### EXERCISE GOAL
In the material below, the required lines run from the one containing "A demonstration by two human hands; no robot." through the one containing "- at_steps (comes". Copy those lines exactly, ends included, and nothing else.

### EXCERPTED DATA
-=-=-
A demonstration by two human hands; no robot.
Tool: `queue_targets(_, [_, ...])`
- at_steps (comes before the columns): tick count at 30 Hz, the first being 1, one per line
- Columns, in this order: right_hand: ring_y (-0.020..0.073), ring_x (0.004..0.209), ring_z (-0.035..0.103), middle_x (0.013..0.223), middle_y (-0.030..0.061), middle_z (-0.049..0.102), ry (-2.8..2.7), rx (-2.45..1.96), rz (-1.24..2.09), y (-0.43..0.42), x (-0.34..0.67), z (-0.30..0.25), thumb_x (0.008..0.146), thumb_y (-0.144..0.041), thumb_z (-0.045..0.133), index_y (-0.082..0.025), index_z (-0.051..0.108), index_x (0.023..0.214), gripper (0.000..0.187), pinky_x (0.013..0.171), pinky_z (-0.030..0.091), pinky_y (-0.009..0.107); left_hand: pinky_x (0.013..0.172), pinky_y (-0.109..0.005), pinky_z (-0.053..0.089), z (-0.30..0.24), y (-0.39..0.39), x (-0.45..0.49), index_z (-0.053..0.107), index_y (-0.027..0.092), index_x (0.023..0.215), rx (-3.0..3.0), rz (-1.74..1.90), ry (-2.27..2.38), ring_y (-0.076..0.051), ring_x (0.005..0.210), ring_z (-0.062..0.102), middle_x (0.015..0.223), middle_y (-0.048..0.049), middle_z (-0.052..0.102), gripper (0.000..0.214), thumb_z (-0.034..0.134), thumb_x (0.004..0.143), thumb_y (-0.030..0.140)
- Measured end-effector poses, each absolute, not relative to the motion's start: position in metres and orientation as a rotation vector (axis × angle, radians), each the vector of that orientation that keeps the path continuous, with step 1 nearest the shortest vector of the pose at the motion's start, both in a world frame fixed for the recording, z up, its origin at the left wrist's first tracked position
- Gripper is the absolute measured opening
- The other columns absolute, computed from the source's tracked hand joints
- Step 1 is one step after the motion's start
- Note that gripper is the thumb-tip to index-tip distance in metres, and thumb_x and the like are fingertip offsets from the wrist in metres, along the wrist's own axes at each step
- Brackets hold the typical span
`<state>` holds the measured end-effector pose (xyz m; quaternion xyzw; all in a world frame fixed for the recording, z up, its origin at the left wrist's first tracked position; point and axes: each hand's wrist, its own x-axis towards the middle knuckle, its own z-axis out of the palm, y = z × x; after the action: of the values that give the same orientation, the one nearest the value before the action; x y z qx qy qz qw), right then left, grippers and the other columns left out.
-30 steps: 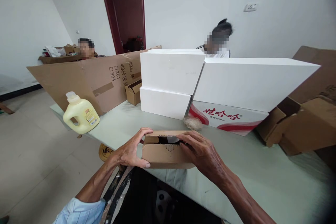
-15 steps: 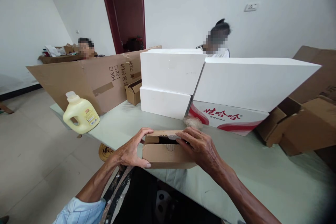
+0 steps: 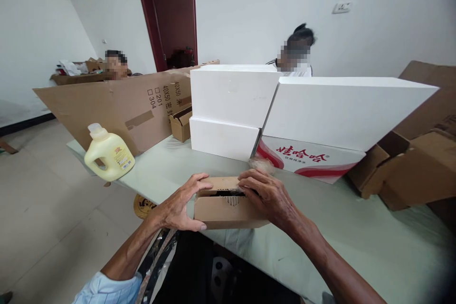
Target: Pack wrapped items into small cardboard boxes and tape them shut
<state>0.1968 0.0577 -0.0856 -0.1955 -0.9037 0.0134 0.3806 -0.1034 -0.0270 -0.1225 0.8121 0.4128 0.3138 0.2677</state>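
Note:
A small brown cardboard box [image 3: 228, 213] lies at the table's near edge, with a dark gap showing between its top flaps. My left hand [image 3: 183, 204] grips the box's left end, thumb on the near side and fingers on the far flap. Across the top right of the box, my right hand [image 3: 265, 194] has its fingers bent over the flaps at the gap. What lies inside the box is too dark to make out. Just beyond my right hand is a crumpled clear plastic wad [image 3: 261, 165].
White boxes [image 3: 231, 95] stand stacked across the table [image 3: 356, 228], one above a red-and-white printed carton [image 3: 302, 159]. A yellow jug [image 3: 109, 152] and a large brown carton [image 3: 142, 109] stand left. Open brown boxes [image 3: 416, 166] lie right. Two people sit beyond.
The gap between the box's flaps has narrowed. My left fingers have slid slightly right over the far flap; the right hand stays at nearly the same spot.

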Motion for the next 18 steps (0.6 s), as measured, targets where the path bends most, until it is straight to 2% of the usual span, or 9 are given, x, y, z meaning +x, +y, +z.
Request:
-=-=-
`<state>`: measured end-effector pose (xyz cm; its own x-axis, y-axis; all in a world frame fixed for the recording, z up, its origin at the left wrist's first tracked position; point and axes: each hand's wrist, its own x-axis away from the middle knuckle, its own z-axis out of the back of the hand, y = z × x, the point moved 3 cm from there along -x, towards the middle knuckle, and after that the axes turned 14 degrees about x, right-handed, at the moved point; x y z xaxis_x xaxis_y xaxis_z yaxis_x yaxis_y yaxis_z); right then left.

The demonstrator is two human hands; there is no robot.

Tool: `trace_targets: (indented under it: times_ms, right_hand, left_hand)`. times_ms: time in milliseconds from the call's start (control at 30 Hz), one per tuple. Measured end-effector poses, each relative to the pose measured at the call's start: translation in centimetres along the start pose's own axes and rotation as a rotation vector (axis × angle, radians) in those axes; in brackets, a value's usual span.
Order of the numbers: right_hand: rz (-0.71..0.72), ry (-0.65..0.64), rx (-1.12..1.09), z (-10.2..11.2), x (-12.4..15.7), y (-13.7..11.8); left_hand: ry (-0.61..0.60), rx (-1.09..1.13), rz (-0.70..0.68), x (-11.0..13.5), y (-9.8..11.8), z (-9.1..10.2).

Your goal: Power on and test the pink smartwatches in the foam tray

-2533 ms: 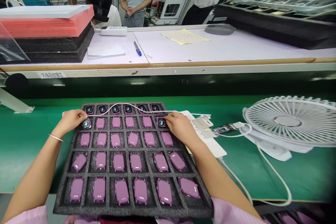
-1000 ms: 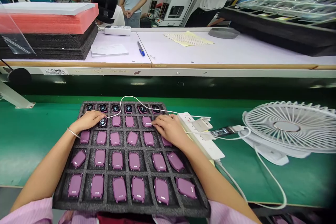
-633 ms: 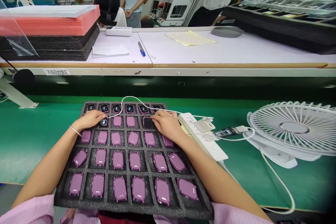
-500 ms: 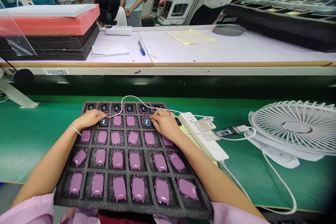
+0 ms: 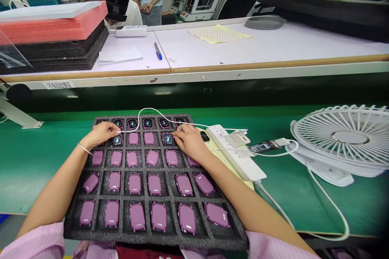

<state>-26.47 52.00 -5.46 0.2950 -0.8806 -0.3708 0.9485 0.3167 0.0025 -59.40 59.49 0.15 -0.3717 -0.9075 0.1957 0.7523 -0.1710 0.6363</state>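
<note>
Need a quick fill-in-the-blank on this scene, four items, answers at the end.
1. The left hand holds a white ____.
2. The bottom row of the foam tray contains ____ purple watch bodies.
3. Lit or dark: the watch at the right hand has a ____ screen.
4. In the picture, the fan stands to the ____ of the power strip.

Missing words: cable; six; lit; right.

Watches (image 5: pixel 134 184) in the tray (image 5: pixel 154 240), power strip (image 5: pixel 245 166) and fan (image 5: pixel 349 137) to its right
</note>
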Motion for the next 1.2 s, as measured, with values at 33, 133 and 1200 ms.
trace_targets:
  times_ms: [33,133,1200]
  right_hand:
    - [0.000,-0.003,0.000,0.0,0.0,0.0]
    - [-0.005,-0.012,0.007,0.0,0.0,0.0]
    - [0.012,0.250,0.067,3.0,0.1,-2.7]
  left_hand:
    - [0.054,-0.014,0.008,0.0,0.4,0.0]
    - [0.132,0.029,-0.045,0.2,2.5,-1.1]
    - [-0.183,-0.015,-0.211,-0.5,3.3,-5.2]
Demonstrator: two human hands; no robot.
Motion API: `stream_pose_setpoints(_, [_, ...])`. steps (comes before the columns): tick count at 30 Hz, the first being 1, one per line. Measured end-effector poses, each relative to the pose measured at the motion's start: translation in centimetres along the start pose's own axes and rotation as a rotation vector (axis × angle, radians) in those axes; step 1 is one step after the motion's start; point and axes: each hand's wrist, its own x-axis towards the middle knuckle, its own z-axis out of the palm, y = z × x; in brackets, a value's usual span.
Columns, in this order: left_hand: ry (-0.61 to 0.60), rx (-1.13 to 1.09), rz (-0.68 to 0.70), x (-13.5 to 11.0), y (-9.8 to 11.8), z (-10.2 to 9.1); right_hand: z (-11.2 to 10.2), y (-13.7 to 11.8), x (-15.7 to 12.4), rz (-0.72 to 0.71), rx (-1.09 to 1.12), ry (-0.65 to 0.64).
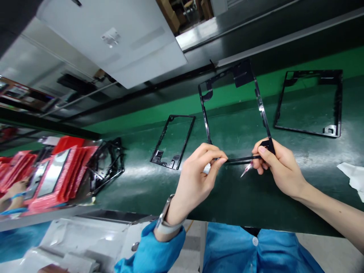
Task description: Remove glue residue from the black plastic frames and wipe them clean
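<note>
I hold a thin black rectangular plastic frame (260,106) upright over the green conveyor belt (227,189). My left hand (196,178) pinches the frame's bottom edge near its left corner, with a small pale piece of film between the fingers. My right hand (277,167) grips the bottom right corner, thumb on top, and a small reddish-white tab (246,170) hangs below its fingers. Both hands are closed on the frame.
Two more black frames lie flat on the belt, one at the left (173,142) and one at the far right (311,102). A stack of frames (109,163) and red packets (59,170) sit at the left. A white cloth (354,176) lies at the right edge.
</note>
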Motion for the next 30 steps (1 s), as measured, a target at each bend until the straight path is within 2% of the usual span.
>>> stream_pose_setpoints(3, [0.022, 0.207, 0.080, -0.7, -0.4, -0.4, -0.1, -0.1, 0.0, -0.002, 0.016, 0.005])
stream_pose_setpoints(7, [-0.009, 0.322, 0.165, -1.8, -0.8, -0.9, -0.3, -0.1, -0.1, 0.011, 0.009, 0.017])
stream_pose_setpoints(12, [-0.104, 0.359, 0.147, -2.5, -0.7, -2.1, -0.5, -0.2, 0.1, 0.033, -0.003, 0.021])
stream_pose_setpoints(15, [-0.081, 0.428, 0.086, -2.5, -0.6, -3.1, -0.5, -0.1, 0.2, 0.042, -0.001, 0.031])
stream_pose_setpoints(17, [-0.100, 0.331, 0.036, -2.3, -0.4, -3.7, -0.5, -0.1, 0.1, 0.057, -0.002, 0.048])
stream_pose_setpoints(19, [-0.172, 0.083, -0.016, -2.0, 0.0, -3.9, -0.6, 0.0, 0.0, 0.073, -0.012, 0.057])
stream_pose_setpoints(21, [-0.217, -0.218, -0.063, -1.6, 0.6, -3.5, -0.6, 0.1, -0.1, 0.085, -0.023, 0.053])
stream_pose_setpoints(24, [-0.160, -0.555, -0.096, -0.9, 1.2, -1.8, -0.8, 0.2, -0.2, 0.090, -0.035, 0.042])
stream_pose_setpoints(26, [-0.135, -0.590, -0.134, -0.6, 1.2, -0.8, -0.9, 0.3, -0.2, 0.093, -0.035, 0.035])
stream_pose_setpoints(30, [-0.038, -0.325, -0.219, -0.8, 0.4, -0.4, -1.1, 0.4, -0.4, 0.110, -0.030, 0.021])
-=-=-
### RESULT OF THE TASK
A demonstration by two human hands; no robot.
Tool: `queue_targets(_, [_, ...])`
- at_steps (comes before the columns): tick count at 30 Hz, the first being 1, one per line

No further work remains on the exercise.